A third thing that has been important for me personally and that I hope the Core also instills is this historical orientation, that in order to understand and grapple with the issues of the present you have to understand something of the past and how we got to this moment. But that sense of history gives you a sense of perspective as well. And if you know that there have been other moments in history when we’ve had to grapple with the kind of violence that we are seeing, the kind of hatred and prejudice and polarization, pandemics, plagues — those are things that humanity has dealt with in the past, and I think that knowing that can provide a little bit of consolation as we face those kinds of crises in the present.

Do you think the Core can be a force for recovery? Not only from pandemic and hate, but also the breakdown of civil conversation in society?

One of the problems that we have today is we have lost the personal element that we once had to democratic life. As there’s been this shift to social media and cable news, it’s become a lot easier to vilify people who disagree with us. We don’t talk to them face to face; we deal with cartoon versions of them. So I think that one of the things we try to emphasize in the Core is that we’re creating a personal space in which people face to face can grapple with ideas that they disagree with, ideas that might even offend them deeply.

I think the other side of that is recognizing the limits of civil conversation and trying to foster the empathy and the perspective that will help students understand those limits and what might drive people to these limits.
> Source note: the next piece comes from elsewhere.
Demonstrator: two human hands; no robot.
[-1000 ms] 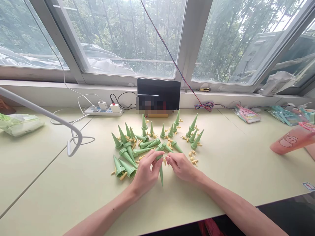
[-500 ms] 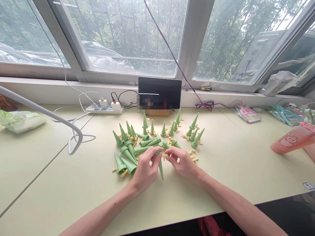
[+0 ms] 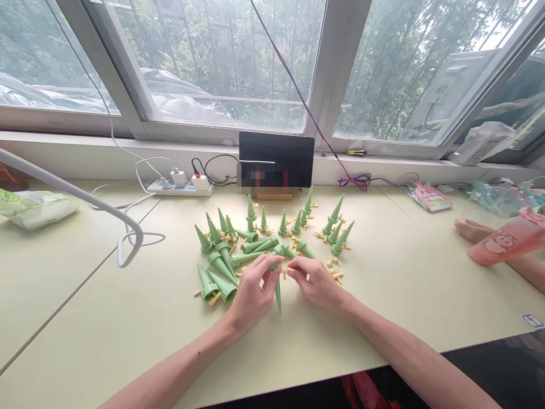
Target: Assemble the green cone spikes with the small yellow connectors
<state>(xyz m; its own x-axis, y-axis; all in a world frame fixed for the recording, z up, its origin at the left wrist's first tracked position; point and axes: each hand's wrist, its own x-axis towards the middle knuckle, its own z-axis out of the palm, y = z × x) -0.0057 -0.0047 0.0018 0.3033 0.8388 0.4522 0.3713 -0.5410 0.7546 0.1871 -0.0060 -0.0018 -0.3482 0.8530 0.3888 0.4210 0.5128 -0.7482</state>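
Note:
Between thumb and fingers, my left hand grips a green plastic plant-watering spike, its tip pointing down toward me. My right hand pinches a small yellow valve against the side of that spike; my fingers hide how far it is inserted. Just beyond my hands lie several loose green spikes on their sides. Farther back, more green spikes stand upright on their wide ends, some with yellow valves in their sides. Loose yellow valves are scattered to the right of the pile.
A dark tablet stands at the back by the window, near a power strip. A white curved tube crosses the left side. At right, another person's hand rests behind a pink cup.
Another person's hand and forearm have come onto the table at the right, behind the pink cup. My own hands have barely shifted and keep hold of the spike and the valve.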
Yes, we want to encourage civil conversation, but we also want to take seriously instances where people feel that they are past that. Something has happened, they have experienced violation, they have experienced something that has made their entry into civil conversation impossible. We want to encourage the empathy, the imagination, the perspective that will allow us to understand what drove people to that point.

What would you say to students who might feel there is no place for them in the Core?

First and foremost, we want the Core community to be inclusive and diverse. Nobody should go into a Core classroom and feel like this is an experience they can’t have access to. A second point I would make is that we encourage students to look for themselves in places that they might not expect. I always point out to students that Malcolm X, in his autobiography, talks about beginning his journey of self-discovery by reading Homer. So I do want to encourage students to look at the ways that these texts can be a mirror in which we can find ourselves.

Ultimately, it’s incredibly important that the Core presents a range of experiences and identities. We can never represent all the diversity and richness of the human experience on a single syllabus, but we want to present as broad a range of experiences and perspectives as we can. We think that’s the best way for students to be able to find themselves in these works, it’s the best way for students to be able to grow and it’s the best way for students to prepare for the world they’re going to be going out into when they graduate. We’re updating and adding to the Core partly because we want students to feel like they’re part of this community; we don’t want anyone to feel shut out, we don’t want anyone to feel like they don’t belong. But also because these are really important texts that are going to prepare students for an uncertain world.